### WHAT IS EXPECTED
In full and without alteration, give the listing again.

### DATASET SECTION
▽
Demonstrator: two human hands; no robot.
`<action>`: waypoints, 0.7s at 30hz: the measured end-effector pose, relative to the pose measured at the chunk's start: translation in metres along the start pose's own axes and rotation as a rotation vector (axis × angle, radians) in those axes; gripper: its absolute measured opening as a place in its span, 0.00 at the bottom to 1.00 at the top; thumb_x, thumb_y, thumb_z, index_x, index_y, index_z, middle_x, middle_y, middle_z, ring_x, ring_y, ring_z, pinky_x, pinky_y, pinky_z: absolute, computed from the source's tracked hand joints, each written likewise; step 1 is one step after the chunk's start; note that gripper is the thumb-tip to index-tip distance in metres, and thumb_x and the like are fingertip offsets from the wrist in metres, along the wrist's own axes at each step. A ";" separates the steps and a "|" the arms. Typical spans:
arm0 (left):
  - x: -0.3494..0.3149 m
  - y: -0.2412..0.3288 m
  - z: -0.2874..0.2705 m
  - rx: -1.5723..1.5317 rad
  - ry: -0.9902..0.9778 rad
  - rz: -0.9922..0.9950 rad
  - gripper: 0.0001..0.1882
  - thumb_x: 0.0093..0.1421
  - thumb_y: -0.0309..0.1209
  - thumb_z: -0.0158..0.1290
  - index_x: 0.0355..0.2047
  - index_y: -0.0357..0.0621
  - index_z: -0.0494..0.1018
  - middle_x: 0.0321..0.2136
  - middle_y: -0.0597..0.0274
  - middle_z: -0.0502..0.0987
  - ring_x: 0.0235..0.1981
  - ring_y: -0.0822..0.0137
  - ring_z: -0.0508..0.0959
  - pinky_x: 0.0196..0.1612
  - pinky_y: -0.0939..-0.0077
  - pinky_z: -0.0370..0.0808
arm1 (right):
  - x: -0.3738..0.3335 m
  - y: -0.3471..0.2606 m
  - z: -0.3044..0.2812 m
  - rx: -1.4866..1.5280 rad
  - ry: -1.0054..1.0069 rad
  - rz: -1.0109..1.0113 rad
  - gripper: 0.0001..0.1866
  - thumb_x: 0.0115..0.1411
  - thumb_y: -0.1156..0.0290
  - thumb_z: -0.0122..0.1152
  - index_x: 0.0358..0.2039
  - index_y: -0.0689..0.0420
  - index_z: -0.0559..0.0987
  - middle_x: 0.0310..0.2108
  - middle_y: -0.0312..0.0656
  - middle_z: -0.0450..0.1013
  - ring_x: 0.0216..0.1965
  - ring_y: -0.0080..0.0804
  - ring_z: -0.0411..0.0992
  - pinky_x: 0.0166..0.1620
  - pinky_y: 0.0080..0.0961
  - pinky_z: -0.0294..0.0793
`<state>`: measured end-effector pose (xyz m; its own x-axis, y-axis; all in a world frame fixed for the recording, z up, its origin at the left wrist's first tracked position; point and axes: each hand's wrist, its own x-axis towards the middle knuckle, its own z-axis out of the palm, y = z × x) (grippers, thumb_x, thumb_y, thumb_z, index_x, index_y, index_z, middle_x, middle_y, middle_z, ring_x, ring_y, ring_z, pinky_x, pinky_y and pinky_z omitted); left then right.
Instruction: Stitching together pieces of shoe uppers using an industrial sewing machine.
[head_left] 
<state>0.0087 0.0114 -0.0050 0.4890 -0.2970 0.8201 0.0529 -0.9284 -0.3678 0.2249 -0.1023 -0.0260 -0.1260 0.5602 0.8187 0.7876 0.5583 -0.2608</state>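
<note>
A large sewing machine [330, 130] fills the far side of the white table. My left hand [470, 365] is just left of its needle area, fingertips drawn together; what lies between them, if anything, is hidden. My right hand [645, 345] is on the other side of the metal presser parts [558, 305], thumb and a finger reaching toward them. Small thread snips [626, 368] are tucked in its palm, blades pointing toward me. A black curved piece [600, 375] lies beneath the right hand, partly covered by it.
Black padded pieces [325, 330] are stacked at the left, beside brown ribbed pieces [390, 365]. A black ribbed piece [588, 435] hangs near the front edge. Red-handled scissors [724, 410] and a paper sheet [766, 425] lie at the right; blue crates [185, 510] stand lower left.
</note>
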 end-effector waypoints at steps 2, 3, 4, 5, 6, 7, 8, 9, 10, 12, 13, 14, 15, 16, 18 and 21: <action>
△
### SOLVED EXERCISE
Demonstrator: two human hands; no robot.
`<action>`: waypoints, 0.7s at 30hz: the measured end-effector pose, relative to the pose measured at the chunk's start: translation in metres along the start pose's own axes and rotation as a rotation vector (axis × angle, radians) in those axes; gripper: its absolute measured opening as a place in its span, 0.00 at the bottom to 1.00 at the top; thumb_x, thumb_y, thumb_z, index_x, index_y, index_z, middle_x, middle_y, middle_z, ring_x, ring_y, ring_z, pinky_x, pinky_y, pinky_z: absolute, computed from the source's tracked hand joints, each written likewise; step 1 is one step after the chunk's start; note that gripper is the thumb-tip to index-tip distance in metres, and thumb_x and the like are fingertip offsets from the wrist in metres, along the wrist's own axes at each step. A ";" separates the steps and a "|" the arms. Typical spans:
arm0 (left):
  - x: -0.3494..0.3149 m
  - y: -0.2412..0.3288 m
  - z: -0.2874..0.2705 m
  - rx: -1.5723..1.5317 rad
  - ry: -0.9902..0.9778 rad
  - rz: -0.9922..0.9950 rad
  - gripper: 0.0001..0.1882
  - thumb_x: 0.0093..0.1421
  - thumb_y: -0.0309..0.1209
  - thumb_z: -0.0158..0.1290
  - index_x: 0.0355..0.2047
  - index_y: -0.0357..0.0621
  - index_z: -0.0494..0.1018
  - middle_x: 0.0321..0.2136
  - middle_y: -0.0597..0.0274
  - middle_z: -0.0502..0.0987
  - ring_x: 0.0235..0.1981
  - ring_y: -0.0822..0.0137
  - ring_z: -0.0508..0.0959
  - pinky_x: 0.0196..0.1612
  - pinky_y: -0.0939..-0.0077
  - pinky_z: -0.0370..0.0808
arm1 (right):
  - x: -0.3738..0.3335 m
  - y: -0.3471..0.2606 m
  - z: -0.3044..0.2812 m
  - rx: -1.4866..1.5280 rad
  - ry: -1.0054..1.0069 rad
  - rz: -1.0109..1.0113 rad
  - gripper: 0.0001..0.1866
  - thumb_x: 0.0115..0.1411
  - thumb_y: -0.1156..0.0290
  - thumb_z: -0.0122..0.1152
  - index_x: 0.0358..0.2039
  - index_y: -0.0689..0.0420
  - index_z: -0.0559..0.0987
  - middle_x: 0.0310..0.2108
  - middle_y: -0.0312..0.0656
  - middle_z: -0.0450..0.1013
  - ring_x: 0.0216..0.1965
  - ring_y: -0.0080..0.0804
  - ring_z: -0.0411..0.0992
  - pinky_x: 0.0166..0.1620
  - pinky_y: 0.0080..0.0961
  - pinky_z: -0.0294..0.0793
`<state>`: measured end-effector pose (xyz m; its own x-axis, y-axis; all in a world frame fixed for the recording, z up, its origin at the left wrist's first tracked position; point and axes: each hand's wrist, its own x-axis towards the middle knuckle, its own z-axis out of the palm, y = z × x) (grippers, thumb_x, thumb_y, thumb_z, index_x, index_y, index_z, middle_x, middle_y, middle_z, ring_x, ring_y, ring_z, pinky_x, pinky_y and pinky_z omitted); left then right.
Instruction: Stitching together pieces of shoe uppers using an industrial sewing machine.
[head_left] 
<state>0.0087 0.0114 -0.0050 0.4890 -0.2970 0.8201 0.0529 -0.9284 -0.3678 0.2249 -0.1023 -0.0260 -0.1260 0.5602 0.8187 0.7876 0.5583 -0.2608</state>
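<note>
A large sewing machine [330, 130] fills the far side of the white table. My left hand [470, 365] is just left of its needle area, fingertips drawn together; what lies between them, if anything, is hidden. My right hand [645, 345] is on the other side of the metal presser parts [558, 305], thumb and a finger reaching toward them. Small thread snips [626, 368] are tucked in its palm, blades pointing toward me. A black curved piece [600, 375] lies beneath the right hand, partly covered by it.
Black padded pieces [325, 330] are stacked at the left, beside brown ribbed pieces [390, 365]. A black ribbed piece [588, 435] hangs near the front edge. Red-handled scissors [724, 410] and a paper sheet [766, 425] lie at the right; blue crates [185, 510] stand lower left.
</note>
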 end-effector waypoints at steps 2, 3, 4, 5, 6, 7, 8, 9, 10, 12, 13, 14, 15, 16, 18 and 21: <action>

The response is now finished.